Details of those agreement did not surface until months after Hudson announced the compromise, which led to skepticism from some CB 8 members about proposals to lock in 962 Pacific promises in a similar way.
So some last-minute negotiations, both at the Community Board stage and Council stage, may be pending regarding 962 Pacific.
One major promoted benefit is the landowner’s plan to devote most of the cellar, 19,355 square feet (plus a 1,030 sf ground-floor entry), to manufacturing uses, plus much of the rest--as well as some of the ground floor--to an early childhood education center, also a job-creating use under M-CROWN guidelines.
The building relies on a significant amount of space that does not “count” as an upzoning, because it is either below-ground or otherwise ineligible. It would contain 214,602 gross square feet (gsf), a 39.6% increase over 153,695 zoning square feet (zsf).
By contrast, two nearby private rezonings had a marginal increase in bulk: 1010 Pacific was 152,292 gsf and 144,580 zsf, while Grand Pacific was 60,480 gsf and 56,000 zsf, according to their respective EAS documents.
That’s unclear, since we don’t know details regarding the loan, the owners’ income streams, or the current—and presumably better—market for sites in the AAMUP area. Oelsner has also said, “We have been told to stop and start multiple times over the last few years and the financial strain of this uncertainty is no longer sustainable for us.”
That does not necessarily translate into construction urgency. After all, some projects last year haven’t proceeded, in part because of the absence of 421-a.
In the absence of the spot rezoning, the most likely scenario to provide income at the lot, Lobel suggested, would be a last-mile distribution center for packages, which would incentivize truck traffic. Oelsner also mentioned a bus parking lot.
Then again, according to the EAS, “Absent the Proposed Actions the lot is expected to remain in its existing condition as a vacant lot.”
Who’d build it?
“What we're trying to do… is work with all of you so that we can maintain control over our property, and that we could then bring in somebody, a developer, that echoes the same values we have and that the community has,” Oelsner said. “We fear the consequences could be dire if we do not proceed with our application soon.”
“We are talking to different developers to do a joint venture to build the building and to stay here for more decades,” she said.
Would the Oelsners maintain a majority ownership, she was asked at last month's meeting. “We pray to God," she responded, "we can we can keep this property and we can have a controlling interest."
No studios, home office space
“Oelsner cites her long-standing connections to the Crown Heights community as her motivation for the planned development,” the Eagle proclaimed. “The team behind the project – HSN Realty Corporation (HSN) – is a women-owned and run business that has been part of the Crown Heights community since the 1940s.”
Asked at CB 8 about other property and whether her family lived in the neighborhood, Oelsner said that her family owned another parcel, 1030 Atlantic, in the area. “I have a residency in New York, it but it's not in the Crown Heights area.” At another meeting, she said, “We do not live in the area, we live outside of Brooklyn but we would love to live in one of the buildings.”
Both 962 Pacific LLC and HSN Realty have an address at a residence, long occupied by Oelsner's family, in Port Washington, in western Nassau County.
No one drilled down on Oelsner’s answers, but “have a residency” does not necessarily mean a main residence.

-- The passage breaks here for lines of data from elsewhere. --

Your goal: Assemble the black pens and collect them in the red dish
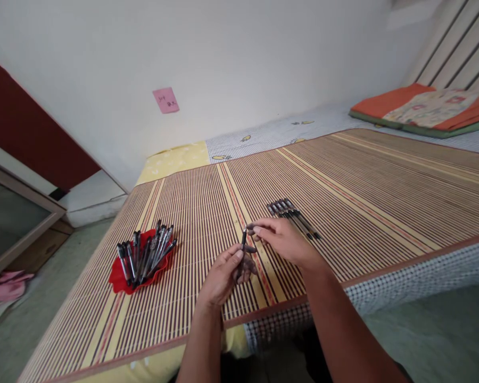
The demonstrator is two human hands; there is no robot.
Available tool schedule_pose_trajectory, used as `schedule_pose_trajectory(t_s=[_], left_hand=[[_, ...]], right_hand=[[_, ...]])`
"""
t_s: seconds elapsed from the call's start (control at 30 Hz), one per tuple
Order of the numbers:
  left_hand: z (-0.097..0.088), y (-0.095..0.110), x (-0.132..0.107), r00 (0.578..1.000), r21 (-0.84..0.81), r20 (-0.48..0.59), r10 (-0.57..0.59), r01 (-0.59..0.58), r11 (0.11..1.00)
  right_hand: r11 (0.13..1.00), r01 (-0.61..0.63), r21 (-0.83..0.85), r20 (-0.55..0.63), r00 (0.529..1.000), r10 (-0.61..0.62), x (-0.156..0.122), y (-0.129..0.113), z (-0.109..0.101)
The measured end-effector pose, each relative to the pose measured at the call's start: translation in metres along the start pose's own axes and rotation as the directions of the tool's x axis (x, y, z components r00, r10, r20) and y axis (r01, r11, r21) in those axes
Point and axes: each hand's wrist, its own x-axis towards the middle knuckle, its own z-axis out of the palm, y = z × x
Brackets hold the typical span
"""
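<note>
My left hand (225, 271) pinches a dark pen (244, 239) between thumb and fingers and holds it nearly upright above the mat. Its upper end looks narrow and shiny. The fingertips of my right hand (281, 238) are closed together at that upper end; a small part between them is too fine to make out. Just beyond my right hand, several pens (291, 213) lie side by side in a slanted row. To the left, a red scalloped dish (117, 284) holds a loose pile of several more black and clear pens (146, 255).
A striped bamboo mat (191, 213) covers the bed, its front edge close to my forearms. Folded orange and floral bedding (427, 109) lies at the back right. A pink note (166, 100) is on the white wall. Pink cloth (8, 285) lies at lower left.
</note>
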Motion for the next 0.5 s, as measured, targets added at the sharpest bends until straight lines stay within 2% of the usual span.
schedule_pose_trajectory(t_s=[0.23, 0.5], left_hand=[[0.0025, -0.0005, -0.0006, 0.999, -0.019, -0.004, -0.045, 0.045, 0.999], [0.002, 0.0004, -0.0002, 1.0, -0.015, 0.003, -0.009, 0.009, 1.0]], right_hand=[[0.996, -0.025, 0.086, 0.011, 1.0, 0.024, 0.0019, 0.0041, 0.0047], [0.978, -0.041, 0.204, 0.017, 0.999, 0.038, 0.0023, 0.0088, 0.0072]])
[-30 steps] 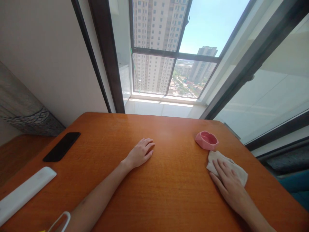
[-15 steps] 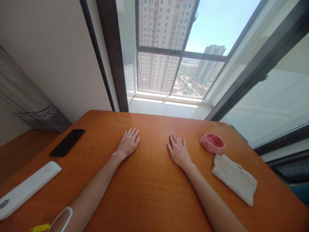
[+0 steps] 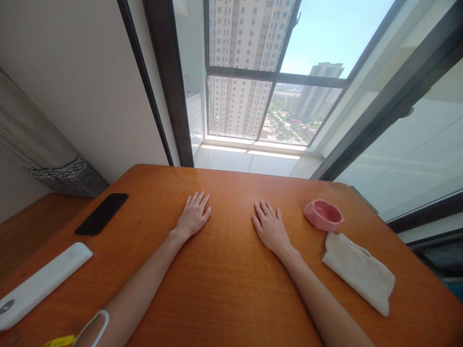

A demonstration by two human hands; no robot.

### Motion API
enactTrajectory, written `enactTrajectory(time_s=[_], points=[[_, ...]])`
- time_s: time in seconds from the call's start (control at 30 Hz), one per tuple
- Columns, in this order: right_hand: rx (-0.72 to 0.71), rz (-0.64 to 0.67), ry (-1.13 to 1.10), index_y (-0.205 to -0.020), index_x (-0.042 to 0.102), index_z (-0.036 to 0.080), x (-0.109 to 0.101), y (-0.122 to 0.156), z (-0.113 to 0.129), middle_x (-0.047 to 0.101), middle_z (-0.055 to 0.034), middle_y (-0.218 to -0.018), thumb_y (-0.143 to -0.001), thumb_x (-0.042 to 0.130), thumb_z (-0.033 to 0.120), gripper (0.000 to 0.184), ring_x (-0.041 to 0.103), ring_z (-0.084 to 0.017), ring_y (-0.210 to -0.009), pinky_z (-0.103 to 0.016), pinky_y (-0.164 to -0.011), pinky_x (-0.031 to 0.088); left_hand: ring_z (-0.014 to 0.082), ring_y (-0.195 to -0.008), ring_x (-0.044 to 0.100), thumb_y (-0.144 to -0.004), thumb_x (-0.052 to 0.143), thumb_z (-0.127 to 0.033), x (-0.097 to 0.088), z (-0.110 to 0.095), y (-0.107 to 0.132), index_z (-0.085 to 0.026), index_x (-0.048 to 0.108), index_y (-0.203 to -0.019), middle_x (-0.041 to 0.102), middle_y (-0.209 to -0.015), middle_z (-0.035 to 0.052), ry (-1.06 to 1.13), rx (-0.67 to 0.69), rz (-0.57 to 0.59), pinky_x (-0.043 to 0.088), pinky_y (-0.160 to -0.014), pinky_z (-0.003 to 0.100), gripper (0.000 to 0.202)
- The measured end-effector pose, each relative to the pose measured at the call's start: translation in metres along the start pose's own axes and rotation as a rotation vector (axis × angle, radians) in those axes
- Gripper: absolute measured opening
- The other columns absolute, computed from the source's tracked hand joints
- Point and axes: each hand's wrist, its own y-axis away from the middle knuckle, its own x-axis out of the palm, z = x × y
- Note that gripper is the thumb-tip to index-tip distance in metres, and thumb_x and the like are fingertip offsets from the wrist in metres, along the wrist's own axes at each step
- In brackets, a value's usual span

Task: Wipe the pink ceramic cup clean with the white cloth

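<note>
My left hand (image 3: 193,217) lies flat on the orange wooden table (image 3: 224,294), fingers spread and holding nothing. My right hand (image 3: 270,227) rests palm down in the same way, also empty. Nearest to it, on its right, stands a pink ceramic ashtray (image 3: 323,215). Below the ashtray lies a folded off-white cloth (image 3: 358,272), apart from my right hand. A black smartphone (image 3: 102,214) lies face down or dark-side up at the table's left, and a long white rounded bar (image 3: 43,284) lies near the left edge.
A white loop (image 3: 93,328) sits by my left forearm at the bottom, with something yellow (image 3: 60,341) beside it. The table's far edge meets a tall dark-framed window (image 3: 267,77). A grey patterned curtain (image 3: 54,164) hangs at left.
My right hand has left the cloth and moved left to the table's middle. The cloth now lies flat and loose below the ashtray. My left hand has shifted slightly left.
</note>
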Motion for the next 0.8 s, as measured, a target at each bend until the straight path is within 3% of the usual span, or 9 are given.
enactTrajectory(time_s=[0.8], points=[[-0.002, -0.006, -0.040, -0.168, 0.041, 0.016, -0.0026, 0.0010, 0.0001, 0.033, -0.0144, -0.179, -0.113, 0.031, 0.042, 0.062, 0.027, -0.035, -0.167, -0.062, -0.135, 0.015, 0.0352, -0.165, 0.036, -0.109, 0.042, -0.042, 0.0037, 0.0028, 0.0003, -0.016, 0.052, -0.160, 0.044, -0.174, 0.0149, 0.008, 0.007, -0.027, 0.025, -0.138, 0.058, 0.059]])
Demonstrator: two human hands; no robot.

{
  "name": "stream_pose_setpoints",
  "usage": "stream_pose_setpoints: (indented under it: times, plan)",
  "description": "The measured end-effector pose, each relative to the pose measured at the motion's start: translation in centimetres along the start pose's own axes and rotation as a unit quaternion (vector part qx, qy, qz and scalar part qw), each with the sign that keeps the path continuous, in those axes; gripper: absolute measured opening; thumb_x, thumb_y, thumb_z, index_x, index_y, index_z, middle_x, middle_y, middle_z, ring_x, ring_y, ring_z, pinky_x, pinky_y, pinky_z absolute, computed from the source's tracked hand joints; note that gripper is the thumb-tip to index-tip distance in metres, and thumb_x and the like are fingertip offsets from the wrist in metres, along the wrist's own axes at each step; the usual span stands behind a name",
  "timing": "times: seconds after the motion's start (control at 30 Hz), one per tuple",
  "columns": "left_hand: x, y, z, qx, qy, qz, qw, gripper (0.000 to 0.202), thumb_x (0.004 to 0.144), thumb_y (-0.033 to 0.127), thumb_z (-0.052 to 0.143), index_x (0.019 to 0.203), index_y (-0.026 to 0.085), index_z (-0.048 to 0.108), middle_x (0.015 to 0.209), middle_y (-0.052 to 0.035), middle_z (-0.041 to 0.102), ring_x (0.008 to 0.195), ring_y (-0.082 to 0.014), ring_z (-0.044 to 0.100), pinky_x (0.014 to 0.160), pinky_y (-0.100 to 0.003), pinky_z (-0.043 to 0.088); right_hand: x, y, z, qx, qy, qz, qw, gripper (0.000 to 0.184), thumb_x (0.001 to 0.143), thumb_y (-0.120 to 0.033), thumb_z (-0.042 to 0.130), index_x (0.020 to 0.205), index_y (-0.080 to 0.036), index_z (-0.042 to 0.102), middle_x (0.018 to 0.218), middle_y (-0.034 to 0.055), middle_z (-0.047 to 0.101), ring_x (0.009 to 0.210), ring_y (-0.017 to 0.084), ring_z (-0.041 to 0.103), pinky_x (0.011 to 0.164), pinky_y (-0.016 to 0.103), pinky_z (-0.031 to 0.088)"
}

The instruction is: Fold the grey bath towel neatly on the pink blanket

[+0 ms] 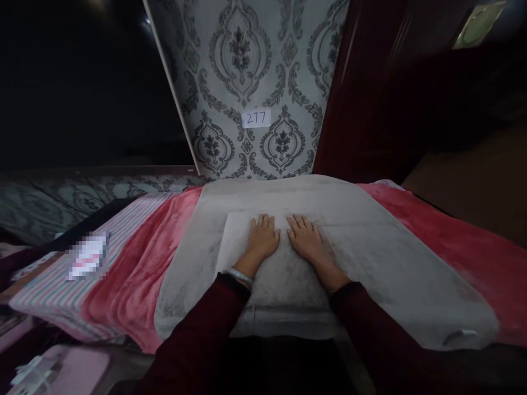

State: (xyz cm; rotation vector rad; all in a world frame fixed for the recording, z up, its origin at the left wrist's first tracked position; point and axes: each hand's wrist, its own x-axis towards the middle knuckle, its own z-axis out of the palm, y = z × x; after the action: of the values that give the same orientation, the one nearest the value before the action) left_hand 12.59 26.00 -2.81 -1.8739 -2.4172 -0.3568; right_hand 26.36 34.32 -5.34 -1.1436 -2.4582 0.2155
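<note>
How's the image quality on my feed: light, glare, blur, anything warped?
Head view: dim, the television nearly black with a small glint near its edge; head view: left hand and right hand fairly clear, "277" label legible; head view: outer edges stretched and smeared, a pixelated patch hiding part of the striped cloth.

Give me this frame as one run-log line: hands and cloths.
left hand: open, palm down, at pale rectangle | right hand: open, palm down, on grey cloth | red blanket: visible both sides
</note>
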Motion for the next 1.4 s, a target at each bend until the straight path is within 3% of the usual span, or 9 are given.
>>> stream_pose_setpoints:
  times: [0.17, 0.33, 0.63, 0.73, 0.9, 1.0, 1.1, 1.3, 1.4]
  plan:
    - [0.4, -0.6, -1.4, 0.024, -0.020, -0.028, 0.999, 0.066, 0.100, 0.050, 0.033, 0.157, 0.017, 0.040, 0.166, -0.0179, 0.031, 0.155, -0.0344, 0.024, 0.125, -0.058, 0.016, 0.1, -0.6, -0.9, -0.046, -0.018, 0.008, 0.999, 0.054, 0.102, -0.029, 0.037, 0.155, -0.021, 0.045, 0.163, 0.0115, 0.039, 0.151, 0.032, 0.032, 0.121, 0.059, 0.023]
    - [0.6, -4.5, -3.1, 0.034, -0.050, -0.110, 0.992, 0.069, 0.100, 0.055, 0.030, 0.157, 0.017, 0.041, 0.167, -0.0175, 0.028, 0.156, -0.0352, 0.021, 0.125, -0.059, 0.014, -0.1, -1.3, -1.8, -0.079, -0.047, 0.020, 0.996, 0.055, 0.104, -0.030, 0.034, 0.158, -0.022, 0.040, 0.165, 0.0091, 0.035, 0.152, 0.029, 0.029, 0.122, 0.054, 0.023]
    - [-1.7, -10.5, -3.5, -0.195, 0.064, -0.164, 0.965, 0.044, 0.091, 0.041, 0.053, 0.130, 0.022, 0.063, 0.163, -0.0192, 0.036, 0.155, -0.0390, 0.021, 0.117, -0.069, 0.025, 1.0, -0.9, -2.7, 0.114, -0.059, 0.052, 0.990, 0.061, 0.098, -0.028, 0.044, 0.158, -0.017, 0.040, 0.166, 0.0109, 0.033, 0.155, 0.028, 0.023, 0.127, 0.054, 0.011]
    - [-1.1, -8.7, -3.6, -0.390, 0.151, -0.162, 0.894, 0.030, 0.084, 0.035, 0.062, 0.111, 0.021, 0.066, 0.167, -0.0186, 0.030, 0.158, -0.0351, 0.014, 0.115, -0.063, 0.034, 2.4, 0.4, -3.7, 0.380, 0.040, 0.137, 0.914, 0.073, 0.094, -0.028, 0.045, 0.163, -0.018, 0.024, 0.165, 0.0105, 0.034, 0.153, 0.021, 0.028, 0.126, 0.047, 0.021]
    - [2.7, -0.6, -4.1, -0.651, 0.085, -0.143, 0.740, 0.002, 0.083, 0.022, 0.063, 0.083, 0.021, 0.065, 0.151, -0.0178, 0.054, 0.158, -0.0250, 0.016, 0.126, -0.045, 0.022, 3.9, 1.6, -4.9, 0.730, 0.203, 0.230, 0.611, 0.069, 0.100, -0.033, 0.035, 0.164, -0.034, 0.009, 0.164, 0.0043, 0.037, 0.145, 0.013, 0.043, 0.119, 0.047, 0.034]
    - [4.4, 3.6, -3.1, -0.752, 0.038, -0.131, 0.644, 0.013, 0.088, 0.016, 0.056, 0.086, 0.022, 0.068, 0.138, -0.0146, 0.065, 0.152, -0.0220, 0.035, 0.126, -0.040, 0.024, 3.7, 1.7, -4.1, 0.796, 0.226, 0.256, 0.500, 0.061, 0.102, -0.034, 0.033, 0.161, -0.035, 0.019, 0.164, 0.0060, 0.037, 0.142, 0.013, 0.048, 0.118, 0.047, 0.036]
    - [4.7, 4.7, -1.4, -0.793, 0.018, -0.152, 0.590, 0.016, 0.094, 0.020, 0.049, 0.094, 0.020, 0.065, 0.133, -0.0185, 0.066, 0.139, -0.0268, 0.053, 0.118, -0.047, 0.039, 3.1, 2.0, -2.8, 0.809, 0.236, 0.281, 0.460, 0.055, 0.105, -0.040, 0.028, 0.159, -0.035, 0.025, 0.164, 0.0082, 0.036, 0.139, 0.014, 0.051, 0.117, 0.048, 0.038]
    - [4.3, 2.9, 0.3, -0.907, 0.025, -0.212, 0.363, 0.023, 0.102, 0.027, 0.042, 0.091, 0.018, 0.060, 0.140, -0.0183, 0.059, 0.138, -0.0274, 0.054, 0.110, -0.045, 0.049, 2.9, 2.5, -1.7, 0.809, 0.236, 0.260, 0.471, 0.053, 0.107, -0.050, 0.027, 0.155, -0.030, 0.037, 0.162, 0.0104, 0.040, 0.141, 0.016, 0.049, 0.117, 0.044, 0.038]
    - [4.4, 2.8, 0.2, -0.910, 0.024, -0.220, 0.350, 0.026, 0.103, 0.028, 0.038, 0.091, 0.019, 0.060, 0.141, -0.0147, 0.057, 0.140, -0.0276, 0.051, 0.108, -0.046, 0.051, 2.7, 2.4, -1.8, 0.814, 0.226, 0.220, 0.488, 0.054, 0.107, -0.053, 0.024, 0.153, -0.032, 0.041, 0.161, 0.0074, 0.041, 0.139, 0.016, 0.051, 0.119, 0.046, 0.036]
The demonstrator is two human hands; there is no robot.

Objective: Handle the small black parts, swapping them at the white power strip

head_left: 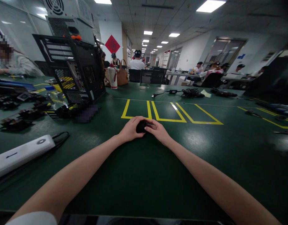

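Note:
A small black rounded object (141, 126) sits between my two hands, low over the green table, partly covered by fingers. My left hand (132, 128) wraps around its left side, thumb below and fingers over the top. From the right, my right hand (158, 130) pinches its edge between thumb and fingers. Its exact kind does not show; it is dark and about palm-sized. Just beyond my hands are yellow tape outlines (169, 120) stuck on the green table (144, 181).
An open black computer case (85, 68) stands at the left back, near a white cup (113, 78) and a brown handbag (122, 75). A long white device (24, 153) with a cable lies at left. Coiled black cables (192, 93) lie at the back. Several people sit farther off.

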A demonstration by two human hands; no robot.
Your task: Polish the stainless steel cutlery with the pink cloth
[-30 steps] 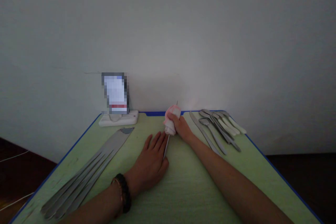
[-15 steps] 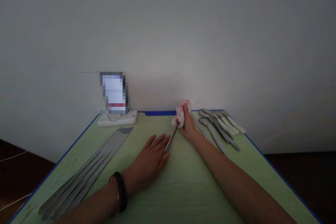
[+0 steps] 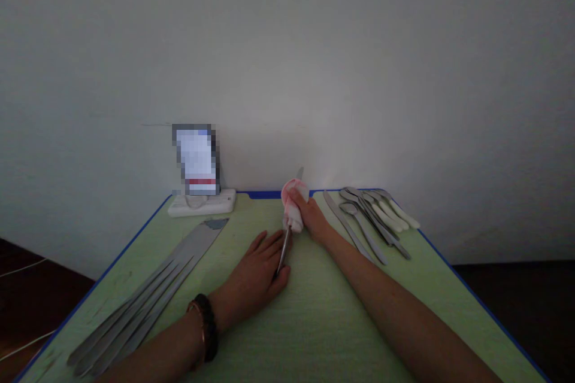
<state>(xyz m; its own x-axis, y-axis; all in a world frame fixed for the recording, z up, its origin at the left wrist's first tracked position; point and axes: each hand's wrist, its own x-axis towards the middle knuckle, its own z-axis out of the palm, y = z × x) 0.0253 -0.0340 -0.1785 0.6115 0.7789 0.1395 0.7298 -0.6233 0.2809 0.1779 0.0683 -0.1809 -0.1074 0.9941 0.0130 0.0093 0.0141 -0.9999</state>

The firm Nichols Oelsner Management, according to state records, has an address in Charleston, SC, at a home Oelsner and her husband bought in 1997. In 2020, that Charleston-based firm got a Paycheck Protection Loan of $30,272.
Oelsner’s business phone, in a city Lobbying database, has a Charleston area code.
Other issues
Regarding the early childhood center, Oelsner said they’ve considered providers including Brooklyn Preschool of Science, University Settlement, and Little Sun People
She said at one meeting that they were aiming to offer reduced rates for those in the affordable housing units and families in the community. That, of course, would have to be locked in.
That early childhood center would have a garden, 3,250 square feet, and the building would have a residential garden, a modest 1,950 square feet.
Given concerns about limited open space and a growing population, Oelsner has said “we would be open to working with the Community Board on ways to open and make available these spaces for community use.”
One committee member, Peter Krashes, said, he didn’t think the community would “choose to pass through the building to use this space” and asked if it could be moved to the street. That did not gain assent.
Previous private rezonings didn’t make that commitment to the job-creatiung space. And while private rezonings on Atlantic Avenue offered more affordability, others nearby on Pacific Street didn't offer Mandatory Inclusionary Housing (MIH) Option 1, with those 25% affordable units required to average 60% of Area Median Income, or AMI, with 10% at 40% of AMI.
Current rents at 60% of AMI are $1,589 for a one-bedroom and $1,906 for a two-bedroom, and at 40% of AMI are $1,059 and $1,271, though both likely will rise by the time the building opens.
Note that the 60% of AMI average ensures there will be some less affordable units--perhaps 80% of AMI or higher--to balance the 40% of AMI units. For a three-person household, the income ceiling is $76,260 at 60% of AMI and $50,840 at 40% of AMI.
Much of the housing thus may not be, as CB 8 member Sarah Lazur has pointed out, "deeply affordable housing," which is "the desperate need in this neighborhood."
It’s unclear whether the AAMUP may—we’ll learn at a City Planning meeting tonight—offer similar bulk without such mandates.
The 962 Pacific promises would have to be locked in via a private agreement with landowner Nadine Oelsner’s HSN Realty, which would have to be binding on future partners.
The Eagle article comes with positive quotes from respected nonprofit leaders who are essentially Oelsner’s business partners, such as Michelle de la Uz of the Fifth Avenue Committee (FAC), who says her organization “and other advocates have long called on all communities to do their fair share in addressing the deepening affordable housing crisis.”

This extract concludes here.